**TASK REQUIREMENTS**
Return the listing below exactly as it stands. Pictures stay out.

**COLLECTED DATA**
···
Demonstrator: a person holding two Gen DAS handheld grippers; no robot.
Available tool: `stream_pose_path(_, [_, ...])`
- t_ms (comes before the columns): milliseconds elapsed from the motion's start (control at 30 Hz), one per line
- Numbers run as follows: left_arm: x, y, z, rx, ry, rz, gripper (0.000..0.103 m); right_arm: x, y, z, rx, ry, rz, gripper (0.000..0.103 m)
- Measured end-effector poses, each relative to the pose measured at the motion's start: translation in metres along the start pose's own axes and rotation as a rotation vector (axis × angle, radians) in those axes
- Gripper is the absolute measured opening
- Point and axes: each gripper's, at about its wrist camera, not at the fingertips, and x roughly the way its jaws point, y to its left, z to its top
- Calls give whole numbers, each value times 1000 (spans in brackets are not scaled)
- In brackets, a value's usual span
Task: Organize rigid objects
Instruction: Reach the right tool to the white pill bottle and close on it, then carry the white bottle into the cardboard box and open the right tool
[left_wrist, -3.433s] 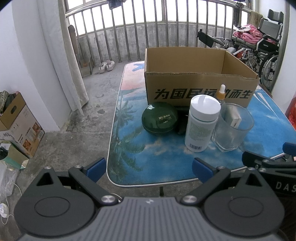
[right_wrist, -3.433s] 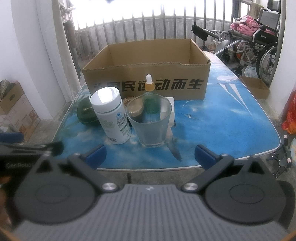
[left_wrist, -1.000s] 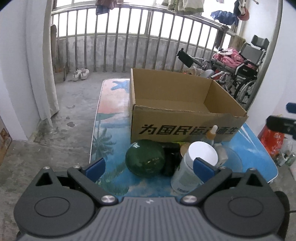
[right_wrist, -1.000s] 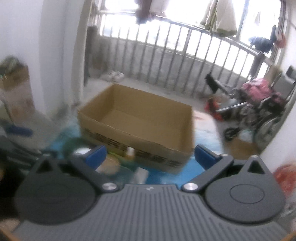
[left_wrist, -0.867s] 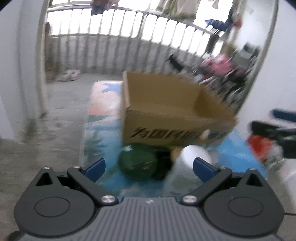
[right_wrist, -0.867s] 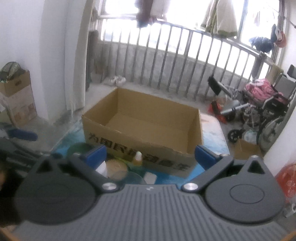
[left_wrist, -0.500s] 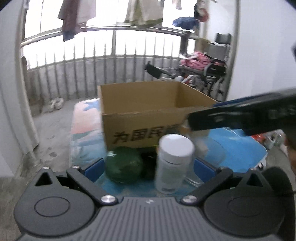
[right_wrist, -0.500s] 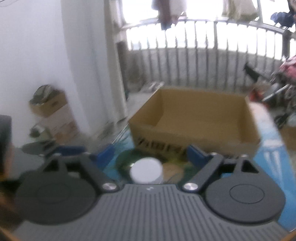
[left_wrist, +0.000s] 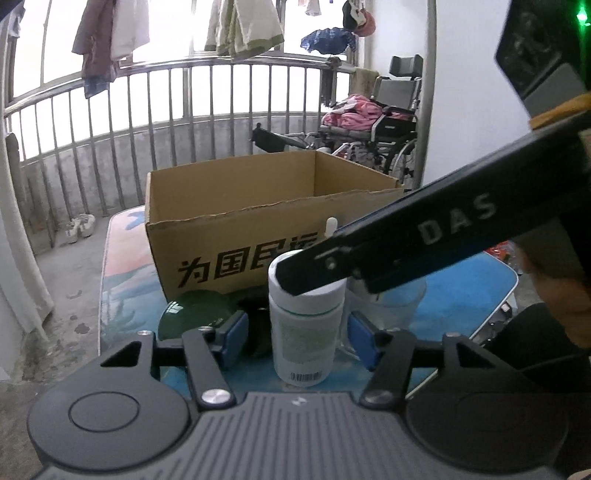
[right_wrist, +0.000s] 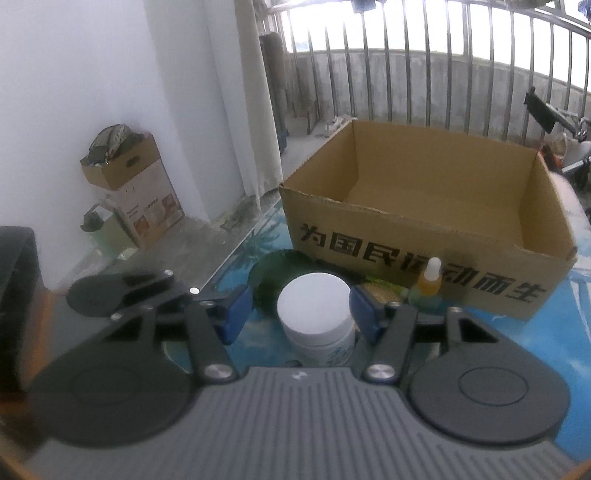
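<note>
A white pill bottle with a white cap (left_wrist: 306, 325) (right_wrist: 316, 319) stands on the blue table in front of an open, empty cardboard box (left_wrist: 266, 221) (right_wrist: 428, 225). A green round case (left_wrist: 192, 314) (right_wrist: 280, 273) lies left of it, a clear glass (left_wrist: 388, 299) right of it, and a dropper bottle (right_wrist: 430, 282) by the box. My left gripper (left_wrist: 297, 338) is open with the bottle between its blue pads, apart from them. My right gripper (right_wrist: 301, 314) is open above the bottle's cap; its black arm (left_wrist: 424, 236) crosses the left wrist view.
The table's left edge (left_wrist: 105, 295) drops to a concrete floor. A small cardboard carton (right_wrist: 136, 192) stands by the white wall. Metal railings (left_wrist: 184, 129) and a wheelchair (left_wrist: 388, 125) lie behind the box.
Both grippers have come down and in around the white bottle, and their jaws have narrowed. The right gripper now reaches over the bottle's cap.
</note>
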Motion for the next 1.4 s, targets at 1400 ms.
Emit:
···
**RESULT FOR THIS EXERCISE**
Demonstrator: a person holding two Gen DAS handheld grippers; no robot.
Available tool: `stream_pose_path(_, [_, ...])`
- t_ms (comes before the columns): milliseconds elapsed from the motion's start (control at 30 Hz), one per line
- Numbers run as follows: left_arm: x, y, z, rx, ry, rz, gripper (0.000..0.103 m); right_arm: x, y, z, rx, ry, rz, gripper (0.000..0.103 m)
- Measured end-effector poses, each relative to the pose measured at the motion's start: translation in metres along the start pose's own axes and rotation as a rotation vector (axis × angle, radians) in those axes
- Gripper is the absolute measured opening
- Point and axes: each gripper's, at about its wrist camera, not at the fingertips, and x roughly the way its jaws point, y to its left, z to its top
- Calls give whole numbers, each value times 1000 (spans in brackets are not scaled)
- In brackets, a value's usual span
Task: Organize rigid objects
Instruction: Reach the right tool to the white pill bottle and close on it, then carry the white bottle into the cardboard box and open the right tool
[left_wrist, -3.433s] 
[right_wrist, -3.433s] 
[left_wrist, -1.000s] 
[right_wrist, -1.000s] 
[left_wrist, -0.867s] 
[right_wrist, -0.867s] 
[left_wrist, -0.500s] 
[right_wrist, -0.500s] 
[left_wrist, +0.000s] 
[right_wrist, +0.000s] 
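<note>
A white pill bottle with a white cap (left_wrist: 306, 325) (right_wrist: 316, 319) stands on the blue table in front of an open, empty cardboard box (left_wrist: 266, 221) (right_wrist: 428, 225). A green round case (left_wrist: 192, 314) (right_wrist: 280, 273) lies left of it, a clear glass (left_wrist: 388, 299) right of it, and a dropper bottle (right_wrist: 430, 282) by the box. My left gripper (left_wrist: 297, 338) is open with the bottle between its blue pads, apart from them. My right gripper (right_wrist: 301, 314) is open above the bottle's cap; its black arm (left_wrist: 424, 236) crosses the left wrist view.
The table's left edge (left_wrist: 105, 295) drops to a concrete floor. A small cardboard carton (right_wrist: 136, 192) stands by the white wall. Metal railings (left_wrist: 184, 129) and a wheelchair (left_wrist: 388, 125) lie behind the box.
Both grippers have come down and in around the white bottle, and their jaws have narrowed. The right gripper now reaches over the bottle's cap.
</note>
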Motion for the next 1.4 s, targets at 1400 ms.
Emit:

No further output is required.